Ладони сжимали отполированную рукоять топора. Замахнувшись, она чуть присела. Полено с треском раскололось на две части. Вытерев рукавом выступивший на лбу пот, Эри поставила на колоду одну из деревяшек.
Несколько дней плавно перетекли в неделю, а за ней и вторую. Корд не говорил, что ей пора уезжать, а она не спрашивала, можно ли остаться. Уступив ей кровать, сам он спал на медвежьей шкуре. Хотя спал — это явное преувеличение. Ложился он после нее, а вставал еще до рассвета. Она же частенько просыпалась от запаха уже варившегося завтрака. Ужин обычно готовили вместе.
Как сумела, Эри навела порядок в хижине: подмела полы, сняла с углов паутину и вычистила от золы очаг. Тряпье с окон Корд снимать не разрешил, и стекла пришлось оставить как есть. Днем она таскала из озера воду, ходила в лес за грибами, малиной и дикой смородиной, а сегодня, заметив, что стопка дров поредела, взялась за топор. Корд ничего не просил, но и против помощи не возражал. Казалось, он просто принял ее, как нечто естественное, как снег зимой.
Перед сном, когда он стягивал свитер, огонь освещал грубые шрамы на спине и руках. Делая вид, что спит, Эри украдкой наблюдала, не переставая задаваться вопросом, только ли война причинила ему столько страданий, и от кого он прячется в этом лесу?
— Человек никогда не бежит от кого-то, но всегда от самого себя, — сказал он вчера вечером.
— Как же, — возразила она. — А если меня преследует волк?
— То ты бежишь от себя, неспособной ему противостоять. От слабости. Волк — это такая же жизненная трудность, как и все прочие. Ты точно знаешь, что не в состоянии преодолеть — и потому бежишь. Но, скажем, вооруженный охотник — наоборот, ждет, пока хищник высунет морду.
— Тогда получается, что и из Шадер, и из Нюэля я ушла…
— От самой себя, — заключил он и с полуулыбкой добавил: — Только все равно от себя не спрячешься.
— И поэтому вы живете один в лесу, — вырвалось у нее.

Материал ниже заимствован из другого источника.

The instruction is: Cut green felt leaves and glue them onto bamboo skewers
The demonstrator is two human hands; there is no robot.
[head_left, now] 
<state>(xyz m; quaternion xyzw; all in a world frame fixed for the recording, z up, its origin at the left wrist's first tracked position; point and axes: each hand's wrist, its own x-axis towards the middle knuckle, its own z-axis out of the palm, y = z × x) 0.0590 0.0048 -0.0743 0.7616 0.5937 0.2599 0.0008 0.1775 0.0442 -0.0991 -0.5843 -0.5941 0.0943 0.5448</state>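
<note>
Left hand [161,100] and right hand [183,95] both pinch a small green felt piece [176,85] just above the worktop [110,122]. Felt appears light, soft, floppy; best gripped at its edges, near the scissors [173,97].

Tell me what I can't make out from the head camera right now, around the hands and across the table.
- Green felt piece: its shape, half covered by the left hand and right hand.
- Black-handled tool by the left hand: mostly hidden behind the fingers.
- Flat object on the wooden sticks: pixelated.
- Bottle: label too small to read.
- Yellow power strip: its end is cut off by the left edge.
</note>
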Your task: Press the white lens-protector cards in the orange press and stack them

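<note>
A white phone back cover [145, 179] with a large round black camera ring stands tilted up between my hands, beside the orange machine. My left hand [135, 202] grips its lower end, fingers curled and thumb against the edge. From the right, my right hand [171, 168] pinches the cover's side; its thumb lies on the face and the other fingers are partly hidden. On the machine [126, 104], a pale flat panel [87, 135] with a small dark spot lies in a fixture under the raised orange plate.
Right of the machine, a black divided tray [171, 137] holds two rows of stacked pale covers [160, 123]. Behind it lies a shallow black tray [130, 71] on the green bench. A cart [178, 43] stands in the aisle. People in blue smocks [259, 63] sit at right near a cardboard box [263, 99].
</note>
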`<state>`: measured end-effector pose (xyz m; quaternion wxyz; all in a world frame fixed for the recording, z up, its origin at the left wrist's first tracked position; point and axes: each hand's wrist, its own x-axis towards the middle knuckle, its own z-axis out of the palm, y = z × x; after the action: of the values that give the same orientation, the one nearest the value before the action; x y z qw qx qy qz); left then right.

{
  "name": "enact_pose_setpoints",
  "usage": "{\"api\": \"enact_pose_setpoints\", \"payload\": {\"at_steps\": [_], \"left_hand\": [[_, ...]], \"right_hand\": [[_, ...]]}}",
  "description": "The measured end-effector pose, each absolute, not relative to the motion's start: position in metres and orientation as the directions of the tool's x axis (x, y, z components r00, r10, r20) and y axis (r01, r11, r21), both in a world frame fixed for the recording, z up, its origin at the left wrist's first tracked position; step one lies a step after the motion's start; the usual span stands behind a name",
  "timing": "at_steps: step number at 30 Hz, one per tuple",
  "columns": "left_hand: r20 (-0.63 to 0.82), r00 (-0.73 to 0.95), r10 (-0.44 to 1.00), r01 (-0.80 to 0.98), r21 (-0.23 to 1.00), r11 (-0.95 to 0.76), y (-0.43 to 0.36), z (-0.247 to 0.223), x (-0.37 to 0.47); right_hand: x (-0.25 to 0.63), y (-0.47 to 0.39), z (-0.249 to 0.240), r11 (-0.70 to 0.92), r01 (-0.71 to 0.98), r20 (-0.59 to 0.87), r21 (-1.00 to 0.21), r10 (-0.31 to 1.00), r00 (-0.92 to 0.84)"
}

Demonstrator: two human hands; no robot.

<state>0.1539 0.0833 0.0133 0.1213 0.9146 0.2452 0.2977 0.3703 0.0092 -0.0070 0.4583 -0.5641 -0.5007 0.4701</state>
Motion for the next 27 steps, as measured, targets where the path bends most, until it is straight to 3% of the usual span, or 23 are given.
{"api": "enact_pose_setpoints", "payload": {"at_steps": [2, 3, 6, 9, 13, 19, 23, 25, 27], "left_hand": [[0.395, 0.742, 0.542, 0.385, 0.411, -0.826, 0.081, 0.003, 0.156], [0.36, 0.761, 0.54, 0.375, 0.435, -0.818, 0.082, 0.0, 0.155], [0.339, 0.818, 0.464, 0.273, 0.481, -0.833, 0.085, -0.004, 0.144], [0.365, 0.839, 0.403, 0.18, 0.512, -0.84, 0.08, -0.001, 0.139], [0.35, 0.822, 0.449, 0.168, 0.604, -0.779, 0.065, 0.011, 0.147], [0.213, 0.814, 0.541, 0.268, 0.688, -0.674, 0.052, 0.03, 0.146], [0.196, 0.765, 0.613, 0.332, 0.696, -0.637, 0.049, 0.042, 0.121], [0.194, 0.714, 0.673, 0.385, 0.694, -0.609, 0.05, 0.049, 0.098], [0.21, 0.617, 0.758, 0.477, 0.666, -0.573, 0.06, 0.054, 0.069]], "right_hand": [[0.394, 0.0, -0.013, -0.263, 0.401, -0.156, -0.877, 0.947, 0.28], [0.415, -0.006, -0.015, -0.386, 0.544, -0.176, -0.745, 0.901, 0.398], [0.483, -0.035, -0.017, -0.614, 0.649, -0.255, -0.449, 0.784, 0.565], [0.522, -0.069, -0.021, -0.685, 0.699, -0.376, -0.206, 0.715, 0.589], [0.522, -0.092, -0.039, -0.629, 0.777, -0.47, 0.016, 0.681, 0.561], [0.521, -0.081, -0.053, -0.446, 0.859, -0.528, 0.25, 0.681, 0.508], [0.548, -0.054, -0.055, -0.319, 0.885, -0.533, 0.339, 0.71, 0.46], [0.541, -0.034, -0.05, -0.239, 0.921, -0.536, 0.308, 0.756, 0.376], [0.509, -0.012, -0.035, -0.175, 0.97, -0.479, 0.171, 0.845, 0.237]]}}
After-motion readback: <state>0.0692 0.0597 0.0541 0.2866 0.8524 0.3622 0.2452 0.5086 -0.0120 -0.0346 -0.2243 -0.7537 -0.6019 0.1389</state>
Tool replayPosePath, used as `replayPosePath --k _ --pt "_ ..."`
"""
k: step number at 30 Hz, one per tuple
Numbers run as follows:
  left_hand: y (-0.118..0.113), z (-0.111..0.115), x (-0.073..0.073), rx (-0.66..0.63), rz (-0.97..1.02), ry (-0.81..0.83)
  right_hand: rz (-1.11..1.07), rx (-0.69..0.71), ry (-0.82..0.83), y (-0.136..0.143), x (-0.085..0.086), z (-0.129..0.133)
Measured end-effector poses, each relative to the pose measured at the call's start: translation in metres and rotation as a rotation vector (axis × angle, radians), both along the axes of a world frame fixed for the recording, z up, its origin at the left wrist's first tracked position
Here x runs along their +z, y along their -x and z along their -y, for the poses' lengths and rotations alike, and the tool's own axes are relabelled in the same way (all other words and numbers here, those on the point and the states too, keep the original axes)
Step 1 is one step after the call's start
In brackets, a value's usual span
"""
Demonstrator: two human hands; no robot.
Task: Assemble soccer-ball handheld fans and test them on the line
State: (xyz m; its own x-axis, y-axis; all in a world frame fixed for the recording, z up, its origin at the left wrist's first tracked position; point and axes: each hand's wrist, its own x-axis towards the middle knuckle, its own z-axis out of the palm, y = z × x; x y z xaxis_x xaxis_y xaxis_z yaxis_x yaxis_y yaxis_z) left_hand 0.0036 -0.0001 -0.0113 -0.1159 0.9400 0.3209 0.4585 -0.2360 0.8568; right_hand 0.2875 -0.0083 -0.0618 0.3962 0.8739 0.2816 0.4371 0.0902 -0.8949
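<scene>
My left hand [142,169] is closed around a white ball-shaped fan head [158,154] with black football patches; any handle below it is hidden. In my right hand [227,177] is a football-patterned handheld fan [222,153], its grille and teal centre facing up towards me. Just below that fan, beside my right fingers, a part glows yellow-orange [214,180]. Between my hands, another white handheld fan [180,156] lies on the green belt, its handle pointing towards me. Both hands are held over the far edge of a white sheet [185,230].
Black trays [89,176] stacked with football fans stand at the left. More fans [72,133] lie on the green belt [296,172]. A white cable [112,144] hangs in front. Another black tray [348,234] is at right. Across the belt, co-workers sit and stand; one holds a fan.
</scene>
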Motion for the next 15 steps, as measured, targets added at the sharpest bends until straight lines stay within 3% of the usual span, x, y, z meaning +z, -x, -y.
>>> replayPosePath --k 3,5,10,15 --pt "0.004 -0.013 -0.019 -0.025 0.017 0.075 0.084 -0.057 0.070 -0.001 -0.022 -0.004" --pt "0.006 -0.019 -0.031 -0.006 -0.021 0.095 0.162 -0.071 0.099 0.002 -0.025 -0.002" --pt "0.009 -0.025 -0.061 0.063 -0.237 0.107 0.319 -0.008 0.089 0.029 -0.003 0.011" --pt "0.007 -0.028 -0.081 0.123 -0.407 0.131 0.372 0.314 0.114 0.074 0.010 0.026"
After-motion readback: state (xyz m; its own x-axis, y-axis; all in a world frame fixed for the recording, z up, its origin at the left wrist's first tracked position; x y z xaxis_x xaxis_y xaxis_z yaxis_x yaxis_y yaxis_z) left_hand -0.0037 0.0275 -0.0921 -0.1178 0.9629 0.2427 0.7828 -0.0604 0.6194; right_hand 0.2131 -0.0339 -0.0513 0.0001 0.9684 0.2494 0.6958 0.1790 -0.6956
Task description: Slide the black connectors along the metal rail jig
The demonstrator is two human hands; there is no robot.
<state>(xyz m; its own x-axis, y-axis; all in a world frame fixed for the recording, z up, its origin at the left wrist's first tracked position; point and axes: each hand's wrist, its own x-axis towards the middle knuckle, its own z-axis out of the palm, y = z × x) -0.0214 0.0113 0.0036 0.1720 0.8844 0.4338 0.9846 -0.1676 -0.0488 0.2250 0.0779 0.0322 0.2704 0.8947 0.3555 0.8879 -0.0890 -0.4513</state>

Голубые глаза Корда встретились с ее глазами. Эри ощутила тоску и безнадежность. Снова было не до шуток. Подтянув одеяло к подбородку, она уставилась в потолок.
Бежит от самой себя, значит. От неумения ужиться с людьми? От страха перед неизвестными Охотниками? А интересно, от чего же прячется он? Какое преступление совершил? Может, кого-то убил?
Корд был умен и говорил так, что заслушаешься. Значит, образован, рассуждала Эри, и точно не крестьянин. Воевал, но, например, у Фридлина таких шрамов не было. Никогда не расстается с тесаком и просыпается в один и тот же час. Дом зарастает паутиной, но одежда стираная, и перед сном он складывает ее аккуратно, прямо как Анжела. Ест медленно, с удовольствием, и иногда улыбается хитро, по-мальчишечьи. Глаза только печальные, временами холодные, но очень внимательные и даже пронзительные. Сразу ложь распознают, хотя ей и в голову не пришло бы ему врать. Наоборот, Корд удивительно располагал к откровенности. Кажется, она успела ему пересказать всю свою короткую жизнь.
Только сам он оставался закрыт. Эри подозревала какую-то тайну, гложущую и причинявшую боль. Хотелось что-то сделать, облегчить, поговорить, как он всегда говорил с ней. Но охотник отшучивался или, хуже того, просто отстранялся. Вот тогда голубые глаза становились холодными, как зимнее небо.
Эри не заметила, как Корд появился из леса с тушей оленя на плечах.
— Оу, да ты молодец! — воскликнул он, окинув взглядом горку дров.
— Росла без отца, — она пожала плечами.
— Заметно, — Корд скинул на траву добычу. — Принеси миски и корыто, будем разделывать.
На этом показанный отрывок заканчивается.